1965 Afghan parliamentary election

All 215 seats in the House of the People 29 of the 87 seats in the Senate

= 1965 Afghan parliamentary election =

Parliamentary elections were held in Afghanistan in August and September 1965. Members of the Senate were elected between 26 August and 7 September, and members of the House of the People between 10 and 26 September. Following the introduction of women's suffrage in the 1964 constitution, four women were elected to the House of People and two were appointed the Senate.

==Electoral system==
The 215 members of the House of the People were elected using first-past-the-post voting in single-member constituencies. The 87 members of the Senate included 29 appointed by the king, 29 directly elected and 29 elected by the provincial assemblies (one member from each province).

The voting age was 20. Candidates for the House of the People were required to be at least 26 years old, and candidates for the Senate 31.

In polling stations there was a voting box for each candidate with their photograph and symbol; voters placed their ballot paper in the box of the candidate they wished to vote for.

==Campaign==
Although the previous parliament had passed a law allowing for the creation of political parties, it had not been signed by the king. As a result, all candidates ran as independents. However, several unofficial parties ran candidates with beliefs ranging from fundamentalist Islam to far left.

==Results==
Turnout was very low, leading to the vocal predominance of Kabul's radicals. Four members of the PDPA were elected, although, only two were widely known as being PDPA members; Babrak Karmal and Anahita Ratebzad, who were both elected in Kabul.

Four women were elected; Roqia Abubakr and Anahita Ratebzad in Kabul, Khadija Ahrari in Herat and Masuma Esmati-Wardak in Kandahar.
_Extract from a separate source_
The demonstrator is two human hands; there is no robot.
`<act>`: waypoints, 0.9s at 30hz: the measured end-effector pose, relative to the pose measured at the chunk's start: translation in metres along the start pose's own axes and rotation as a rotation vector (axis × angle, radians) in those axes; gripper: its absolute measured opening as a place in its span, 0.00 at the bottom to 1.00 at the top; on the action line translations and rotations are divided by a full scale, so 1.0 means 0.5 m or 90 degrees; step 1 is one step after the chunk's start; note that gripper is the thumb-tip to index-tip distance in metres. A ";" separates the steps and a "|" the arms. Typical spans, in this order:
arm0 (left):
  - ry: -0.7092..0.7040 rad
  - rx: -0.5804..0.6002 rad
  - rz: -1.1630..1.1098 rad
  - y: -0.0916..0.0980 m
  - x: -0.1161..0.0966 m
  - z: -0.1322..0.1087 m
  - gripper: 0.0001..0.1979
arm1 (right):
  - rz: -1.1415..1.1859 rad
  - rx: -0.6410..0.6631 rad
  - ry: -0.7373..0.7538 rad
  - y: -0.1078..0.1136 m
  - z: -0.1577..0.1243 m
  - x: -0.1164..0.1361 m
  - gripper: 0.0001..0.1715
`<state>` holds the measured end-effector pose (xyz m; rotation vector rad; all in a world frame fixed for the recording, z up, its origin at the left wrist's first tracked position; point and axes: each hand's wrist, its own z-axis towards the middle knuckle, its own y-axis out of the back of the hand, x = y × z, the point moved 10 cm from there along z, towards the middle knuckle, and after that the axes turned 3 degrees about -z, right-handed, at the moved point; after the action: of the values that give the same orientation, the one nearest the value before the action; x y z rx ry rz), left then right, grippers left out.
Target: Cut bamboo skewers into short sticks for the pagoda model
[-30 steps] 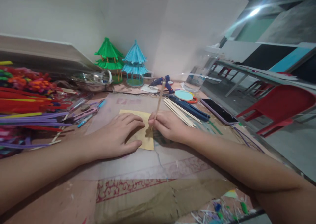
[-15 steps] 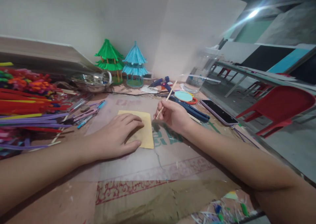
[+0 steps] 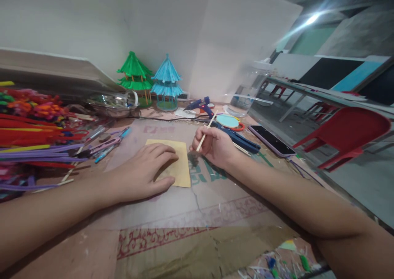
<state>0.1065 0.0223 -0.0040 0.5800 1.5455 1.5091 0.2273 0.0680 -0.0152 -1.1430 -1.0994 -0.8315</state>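
Note:
My left hand lies flat with spread fingers on a yellow sheet of paper, covering much of its left part. The sheet rests on a translucent mat. Just right of the paper, my right hand pinches a thin wooden stick. The stick slants, its upper end leaning away to the right and its lower end above the mat near the paper's right edge. Behind my right hand lie a dark blue stapler-like tool and a light blue disc.
Colourful pipe cleaners are heaped at the left. A metal bowl, a green pagoda model, a blue pagoda model and a glue gun stand or lie behind. A phone lies right; scraps litter the front edge.
The stick in my right hand has tilted slightly, and its upper end sits lower. My left hand stays on the paper. The whole view has shifted a little.

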 end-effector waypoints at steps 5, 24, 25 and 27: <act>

As the provincial assemblies were never convened, the Senate consisted only of the 29 members appointed by the king and the 29 directly elected members. Two of the appointed members – Aziza Gardizi and Homeira Seljuqi – were women.

===List of members===

| Appointed Senators |
|---|
| Sardar Sultan Ahmad |
| Mohammad Ali |
| Abdul Hamid Aziz |
| Abdul Haq Baitab |
| Mohammad Omar Bulbul Afghan |
| Aziza Gardizi |
| Mir Ghulam Haider |
| Sayyed Daoud Husseini |
| Mawlavi Ghulam Nabi Kamawi |
| Maulana Keyamuddin Khadim |
| Mohammad Amin Khogyani |
| Mohammad Hashim Mojaddidi |
| Mawlavi Abdul Rab |
| Abdul Rasool |
| Abdul Samad |
| Homeira Seljuqi |
| Fakir Mohammad Shafa |
| Mir Mohammad Shah |
| Mohammad Zaman Taraki |
| Mawlavi Abdul Khaliq Wasiee |
| Abdul Wakil |
| Abdul Shukoor Wali |
| Mohammad Amin Younusi |
| Source: Kabul Times |

==Aftermath==
The newly elected parliament convened on 14 October. In a preliminary session the day before, Abdul Zahir was elected president of the House of the People. On the same day, Abdul Hadi Dawi was appointed president of the Senate by the king.

Eleven days later dissident leftist students, dissatisfied with the newly appointed cabinet, disrupted the meetings and rioting ensued. Prime Minister Mohammad Yusuf resigned on 29 October and the king appointed Mohammad Hashim Maiwandwal to form a cabinet, which was confirmed on 2 November.